The fact that past land-use metrics are more relevant in explaining total and especially threatened mammalian richness distributions than present land use also has implications for future studies given the widespread practice of including present land use, but not past use, as a predictor of numbers of threatened species ( Lenzen et al. 2009, Koh and Ghazoul 2010, Brum et al. 2013 ). Deeper impacts on species biodiversity may have already occurred, but they may only be apparent to the conservation biologists of the future. On the other hand, what the authors call current mammalian biodiversity patterns may be an optimistic picture of what actually remains, since rapid changes may not be captured by global biodiversity databases and, although their resolution of 1° is recommended at the global scale, IUCN range maps are known to overestimate species geographic ranges ( Hurlbert and Jetz 2007 ). Recentlyused areas, which have been rarely prioritized for conservation up to now, are likely most affected by extinction debt which may be best addressed via restoration initiatives. 

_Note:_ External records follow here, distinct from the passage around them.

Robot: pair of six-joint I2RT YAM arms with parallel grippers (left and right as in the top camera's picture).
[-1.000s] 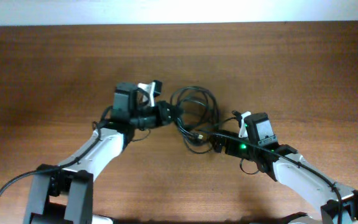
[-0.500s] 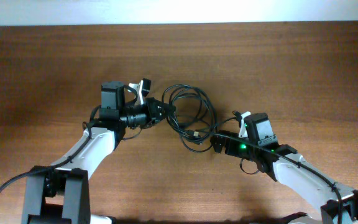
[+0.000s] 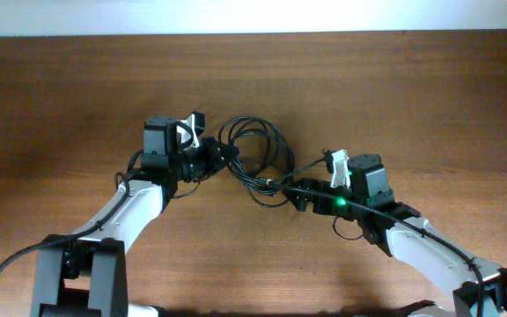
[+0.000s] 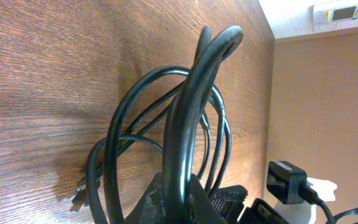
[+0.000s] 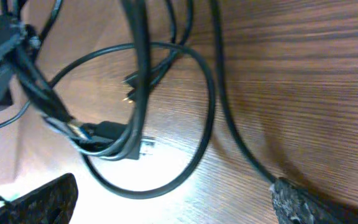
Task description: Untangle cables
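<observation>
Several cables (image 3: 255,167) are lying tangled, the left gripper (image 3: 228,158) pinching one loop. The right gripper (image 3: 297,195) is hanging open.

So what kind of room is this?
Probably a lab or workshop: robot arms at a wooden table, tangled black cables, and a plain wall with a small control panel.

It looks like a robotics lab or office room: a wood-grain table (image 3: 60,88) meets a plain white wall (image 3: 236,13) at its far edge, the left arm (image 3: 135,207) and right arm (image 3: 429,246) stand at its near edge, and a beige wall (image 4: 316,93) carries a small control panel (image 4: 336,11).
</observation>
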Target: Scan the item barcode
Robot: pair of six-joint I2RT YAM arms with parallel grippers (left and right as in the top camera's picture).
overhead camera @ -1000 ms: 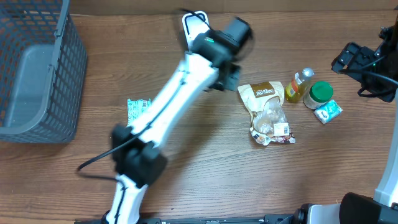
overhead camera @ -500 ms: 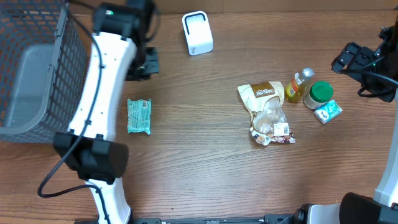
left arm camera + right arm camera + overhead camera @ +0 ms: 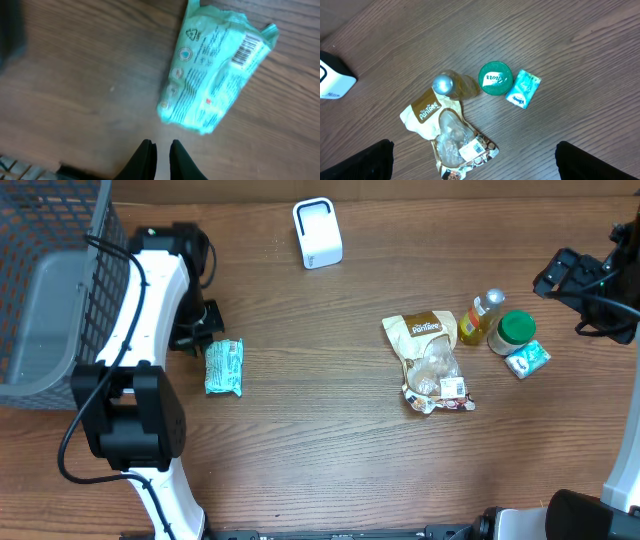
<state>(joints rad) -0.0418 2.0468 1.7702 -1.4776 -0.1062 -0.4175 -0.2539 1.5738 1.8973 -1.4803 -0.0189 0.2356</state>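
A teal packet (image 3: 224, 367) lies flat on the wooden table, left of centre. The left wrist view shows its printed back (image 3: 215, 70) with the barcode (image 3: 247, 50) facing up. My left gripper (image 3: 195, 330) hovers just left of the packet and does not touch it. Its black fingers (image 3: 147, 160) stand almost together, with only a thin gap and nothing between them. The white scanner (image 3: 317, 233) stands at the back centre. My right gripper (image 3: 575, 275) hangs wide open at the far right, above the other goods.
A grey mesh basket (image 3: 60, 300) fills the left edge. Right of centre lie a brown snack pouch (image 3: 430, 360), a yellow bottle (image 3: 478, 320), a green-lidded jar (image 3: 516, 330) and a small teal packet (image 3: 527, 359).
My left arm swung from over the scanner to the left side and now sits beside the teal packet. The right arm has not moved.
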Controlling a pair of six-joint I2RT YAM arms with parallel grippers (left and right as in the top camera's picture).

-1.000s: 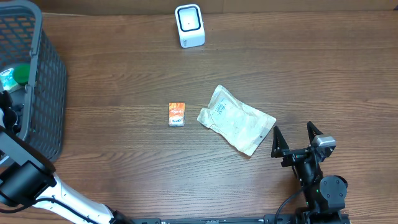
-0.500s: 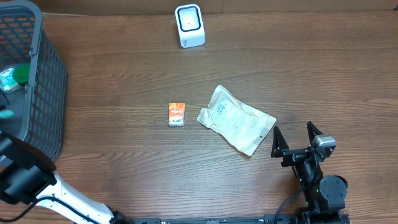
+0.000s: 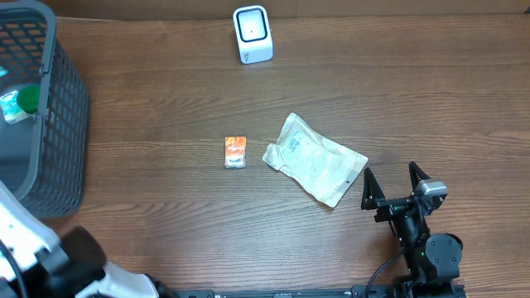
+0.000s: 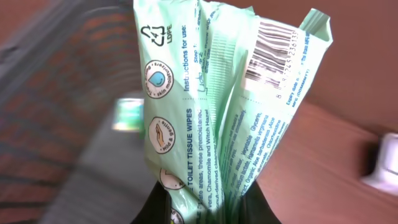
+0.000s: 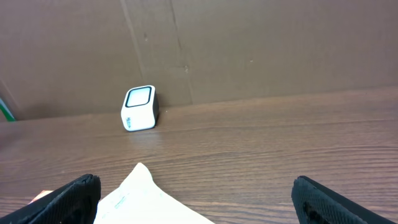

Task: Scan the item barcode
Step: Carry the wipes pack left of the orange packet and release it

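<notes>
wipes up in the left claw, scanner yet to be faced

the left claw (image 4: pixel 210 214) is pinched tight on the bottom end of a green pack of wipes (image 4: pixel 217 106). the pack stands up above the claw, creased down the middle. that's the task's item: clear of the tabletop (image 3: pixel 166 223) and in the grip. the barcode (image 4: pixel 273 53) sits high on the pack, on the panel to the right of the fold, turned toward the wrist camera. behind the claw and to its left is the blur of the grey basket (image 4: pixel 56 93). far off to the claw's right, just a sliver of the white scanner (image 4: pixel 388 158) peeks in.

the right claw (image 3: pixel 396 184) is spread wide with nothing in it, low over the tabletop. a white pouch (image 3: pixel 315 157) lies just ahead of it to the left, and an orange packet (image 3: pixel 235 152) lies beyond that. the scanner stands well ahead of it, upright near the far edge.

by my read the pick-up is done and the carry to the scanner is the step in hand. the next move calls for a swing of the left claw out to its right, across open tabletop. the wrist then has to turn so the barcode panel faces the scanner's window, not the camera. the crease could bend those bars, so the pack wants presenting flat and square.
</notes>
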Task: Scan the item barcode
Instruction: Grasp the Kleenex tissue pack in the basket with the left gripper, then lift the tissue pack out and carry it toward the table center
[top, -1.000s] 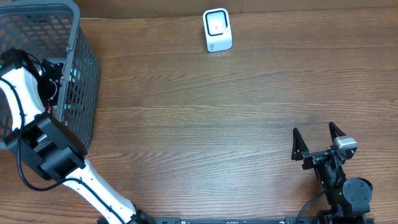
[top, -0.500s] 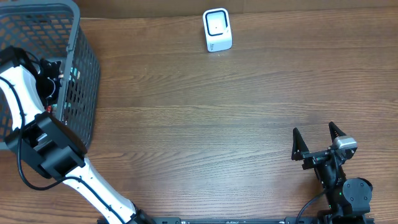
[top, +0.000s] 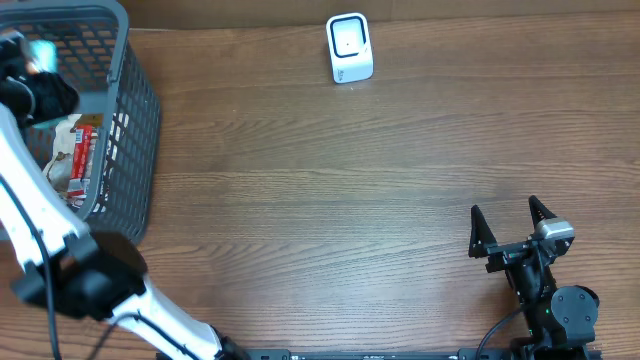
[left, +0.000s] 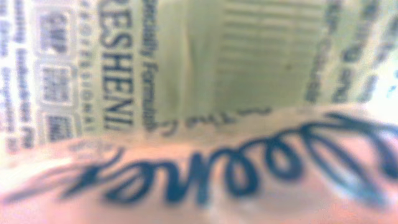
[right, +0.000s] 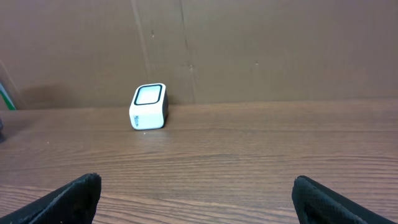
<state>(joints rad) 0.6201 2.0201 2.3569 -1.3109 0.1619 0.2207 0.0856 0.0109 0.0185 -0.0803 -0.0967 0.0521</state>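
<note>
Greenish packet (left: 186, 81) now sits right before the fingers of the risen left gripper (top: 42, 90), hold unclear; right gripper (right: 196, 186) gapes wide; scanning nears.

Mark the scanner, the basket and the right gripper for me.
scanner (top: 350, 46): overhead view, on its window face.
basket (top: 143, 120): overhead view, on its right mesh wall.
right gripper (top: 503, 206): overhead view, midway between its open fingertips.

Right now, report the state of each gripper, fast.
Left gripper: at the basket, close against a packet; grip cannot be told.
Right gripper: open, holding nothing.
</note>
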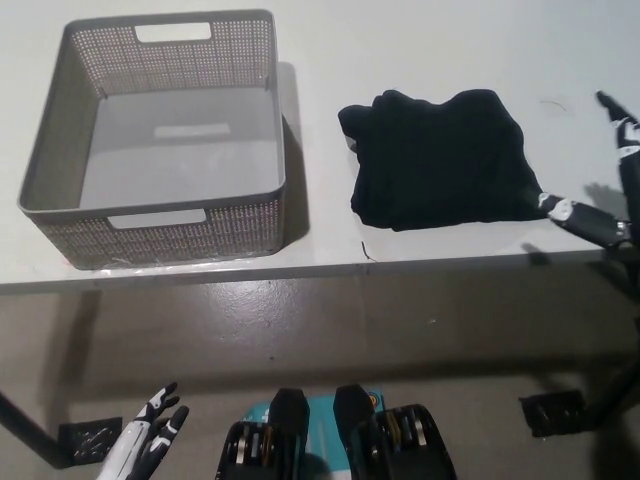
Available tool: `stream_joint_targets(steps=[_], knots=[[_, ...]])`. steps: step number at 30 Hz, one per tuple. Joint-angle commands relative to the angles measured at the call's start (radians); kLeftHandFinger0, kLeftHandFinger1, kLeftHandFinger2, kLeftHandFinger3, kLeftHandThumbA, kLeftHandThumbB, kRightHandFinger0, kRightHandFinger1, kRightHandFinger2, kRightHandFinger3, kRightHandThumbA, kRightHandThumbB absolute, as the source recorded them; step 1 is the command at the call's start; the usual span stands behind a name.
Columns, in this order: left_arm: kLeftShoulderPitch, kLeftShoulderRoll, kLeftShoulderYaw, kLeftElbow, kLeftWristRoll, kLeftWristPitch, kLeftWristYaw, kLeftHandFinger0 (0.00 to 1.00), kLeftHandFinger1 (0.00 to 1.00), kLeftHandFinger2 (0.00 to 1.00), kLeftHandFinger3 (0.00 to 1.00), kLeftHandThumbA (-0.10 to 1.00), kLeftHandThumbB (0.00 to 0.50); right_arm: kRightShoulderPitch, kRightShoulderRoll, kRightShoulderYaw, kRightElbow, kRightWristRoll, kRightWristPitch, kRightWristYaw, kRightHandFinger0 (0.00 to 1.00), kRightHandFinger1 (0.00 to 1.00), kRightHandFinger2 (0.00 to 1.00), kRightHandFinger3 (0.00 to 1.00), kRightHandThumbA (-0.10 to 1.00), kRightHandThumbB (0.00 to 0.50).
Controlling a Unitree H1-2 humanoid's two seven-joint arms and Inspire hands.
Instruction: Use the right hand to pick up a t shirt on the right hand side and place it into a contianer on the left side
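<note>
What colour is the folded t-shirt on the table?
Black, plain; the t-shirt shows clearly in the head view.

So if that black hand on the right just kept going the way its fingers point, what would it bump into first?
Most likely the black t-shirt. The right hand sits open at the table's right edge, one fingertip almost at the shirt's lower right corner. Its height above the table is hard to judge, so it could pass over the cloth.

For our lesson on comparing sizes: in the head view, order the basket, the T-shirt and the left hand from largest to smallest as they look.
1. Grey basket
2. Folded black T-shirt
3. White left hand, partly cut off by the picture's edge.
</note>
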Motion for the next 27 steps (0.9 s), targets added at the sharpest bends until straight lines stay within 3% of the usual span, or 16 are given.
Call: stream_joint_targets(steps=[1,17,22,27], knots=[[-0.018,0.017,0.007,-0.012,0.007,-0.041,0.015,0.89,0.84,0.94,1.0,1.0,0.413,-0.072,-0.032,0.038,0.048,-0.054,0.045,0.026,1.0,1.0,1.0,1.0,1.0,0.5],[-0.019,0.017,0.005,-0.036,0.01,-0.013,0.005,0.9,0.87,0.96,1.0,1.0,0.401,-0.155,-0.004,0.123,0.176,-0.079,0.084,0.017,1.0,1.0,1.0,1.0,1.0,0.5],[-0.023,0.019,0.002,-0.032,0.012,-0.024,0.004,0.9,0.87,0.96,1.0,1.0,0.398,-0.176,0.012,0.135,0.196,-0.085,0.096,0.007,1.0,1.0,1.0,1.0,0.99,0.479],[-0.022,0.022,0.001,-0.041,0.007,-0.01,-0.01,0.92,0.89,0.98,1.0,1.0,0.402,-0.194,0.023,0.146,0.227,-0.096,0.096,-0.013,1.0,1.0,1.0,1.0,1.0,0.499]])
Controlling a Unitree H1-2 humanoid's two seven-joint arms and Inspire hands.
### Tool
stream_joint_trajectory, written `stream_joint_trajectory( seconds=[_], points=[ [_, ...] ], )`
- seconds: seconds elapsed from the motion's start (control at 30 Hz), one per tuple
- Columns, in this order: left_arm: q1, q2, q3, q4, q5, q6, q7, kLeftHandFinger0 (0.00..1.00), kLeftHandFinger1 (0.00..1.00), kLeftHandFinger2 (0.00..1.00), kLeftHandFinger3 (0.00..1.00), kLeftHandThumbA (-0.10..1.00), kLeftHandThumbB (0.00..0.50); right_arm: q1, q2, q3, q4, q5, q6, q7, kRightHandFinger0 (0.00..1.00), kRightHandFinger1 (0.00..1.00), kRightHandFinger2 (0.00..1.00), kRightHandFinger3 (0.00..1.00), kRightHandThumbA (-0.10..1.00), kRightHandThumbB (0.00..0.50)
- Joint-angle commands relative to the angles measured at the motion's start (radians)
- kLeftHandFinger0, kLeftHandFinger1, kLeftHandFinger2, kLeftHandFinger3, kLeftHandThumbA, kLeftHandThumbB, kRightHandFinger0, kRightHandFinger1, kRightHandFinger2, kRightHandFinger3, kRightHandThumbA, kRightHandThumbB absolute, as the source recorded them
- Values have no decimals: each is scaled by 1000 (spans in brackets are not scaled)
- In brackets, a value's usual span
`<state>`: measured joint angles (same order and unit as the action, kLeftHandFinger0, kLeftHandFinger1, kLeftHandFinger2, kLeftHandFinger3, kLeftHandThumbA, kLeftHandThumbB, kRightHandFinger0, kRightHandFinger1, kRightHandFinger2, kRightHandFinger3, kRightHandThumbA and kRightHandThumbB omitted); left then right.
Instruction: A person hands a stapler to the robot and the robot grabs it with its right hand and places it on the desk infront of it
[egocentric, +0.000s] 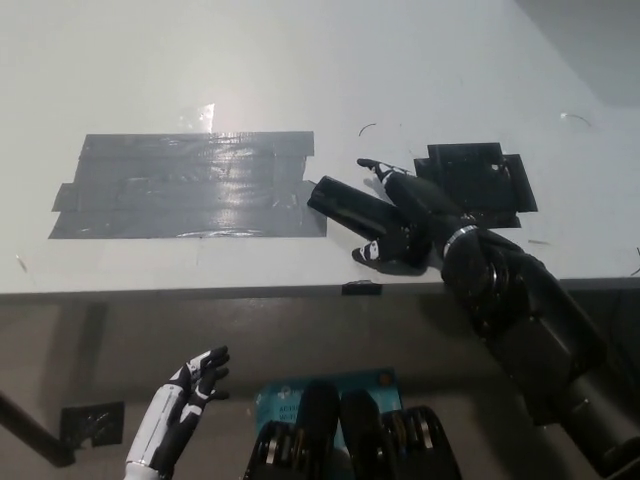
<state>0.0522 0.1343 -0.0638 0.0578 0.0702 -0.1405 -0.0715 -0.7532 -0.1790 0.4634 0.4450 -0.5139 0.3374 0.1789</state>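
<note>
The black stapler lies on the white desk, its front end at the right edge of the grey tape patch. My black right hand is right behind it, fingers spread: one fingertip points away above the stapler and another lies below it. The stapler's rear end is still near the palm, and the hand looks open around it. My white left hand rests at the lower left, below the desk's front edge, with fingers apart.
A black tape patch lies on the desk just behind my right hand. The desk's front edge runs across the picture, with a small black tab on it. No person is in view.
</note>
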Motion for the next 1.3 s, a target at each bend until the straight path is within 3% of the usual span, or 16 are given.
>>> stream_joint_trajectory(
  seconds=[0.0, 0.2, 0.27, 0.33, 0.5, 0.57, 0.67, 0.83, 1.0, 1.03, 1.1, 1.13, 1.2, 1.27],
  points=[
    [16, 4, 4, -32, -14, -19, -10, 760, 848, 853, 813, 882, 435, 8, -26, -74, -85, 18, 28, -19, 1000, 1000, 1000, 1000, 1000, 489],
    [12, 0, 1, -17, 3, -24, -1, 741, 832, 839, 803, 908, 445, -34, -20, -205, -271, 50, 42, -35, 1000, 1000, 1000, 1000, 1000, 471],
    [16, -1, 0, -15, 5, -26, 1, 742, 830, 835, 798, 904, 448, -53, -23, -242, -356, 55, 70, -27, 1000, 1000, 1000, 1000, 1000, 496],
    [27, -3, -2, -16, -1, -30, -3, 739, 827, 836, 801, 896, 448, -60, -32, -274, -448, 58, 93, -14, 1000, 1000, 1000, 1000, 1000, 470],
    [21, -3, -5, -8, -6, -34, -9, 753, 843, 850, 820, 889, 439, -49, -48, -348, -657, 83, 117, 5, 1000, 1000, 1000, 1000, 1000, 497],
    [21, -3, -4, -6, -4, -31, -8, 751, 844, 852, 818, 890, 446, -27, -52, -359, -735, 76, 124, 7, 1000, 1000, 1000, 1000, 1000, 477],
    [20, 0, -2, -2, -4, -40, -7, 749, 837, 843, 810, 899, 449, 71, -45, -379, -915, 83, 127, 13, 1000, 1000, 1000, 1000, 1000, 436],
    [14, -3, -5, -6, -6, -27, -10, 760, 851, 861, 850, 910, 463, 283, -7, -380, -1135, 97, 133, 25, 1000, 1000, 1000, 1000, 1000, 433],
    [27, -7, -4, 1, -3, -42, -4, 783, 879, 895, 902, 974, 478, 556, 46, -339, -1174, 166, 59, -20, 1000, 1000, 1000, 1000, 1000, 392],
    [29, -7, -4, 2, -1, -46, -2, 829, 941, 961, 959, 1000, 490, 617, 59, -345, -1140, 208, 23, -28, 1000, 1000, 1000, 1000, 1000, 354],
    [26, -4, -2, 2, 4, -50, 0, 893, 997, 1000, 1000, 1000, 492, 692, 82, -358, -1080, 269, -21, -36, 1000, 1000, 1000, 1000, 1000, 362],
    [23, -1, 0, 6, 20, -61, 11, 1000, 1000, 1000, 1000, 1000, 497, 735, 100, -374, -1025, 330, -51, -30, 1000, 1000, 1000, 1000, 1000, 352],
    [28, -3, 2, 7, 18, -65, 13, 1000, 1000, 1000, 1000, 1000, 500, 794, 140, -394, -937, 410, -93, -20, 1000, 1000, 1000, 1000, 1000, 330],
    [30, -5, 4, 12, 3, -74, 8, 1000, 1000, 1000, 1000, 1000, 500, 819, 169, -401, -865, 463, -134, -6, 1000, 1000, 1000, 1000, 1000, 351]
  ],
)
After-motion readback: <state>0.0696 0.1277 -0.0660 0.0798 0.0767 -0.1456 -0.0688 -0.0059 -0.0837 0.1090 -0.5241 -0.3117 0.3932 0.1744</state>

Less than 16% of global land belongs to this trajectory-cluster, which is characterized by a relatively high and long-lasting human land use covering different tropical and temperate regions. 

Around 32% of global land is classified as a recently-used trajectory, which coincide with areas humanized after the great colonization events of the 15th century onwards. 

According to their results, more than 50% of the global land area analyzed (excluding Antarctica and most of Greenland) have followed a low-used trajectory. 

It seems clear that whereas the most threatening activities are normally related to lower total species richness, the relationship between threats and threatened species likely varies across regions and spatial scales in more complex ways. 

Within low-used areas, effects directions were the same as described for the global modeland, additionally, more threatened mammals were found where pre-industrial land-use change was relatively faster (Fig. 4).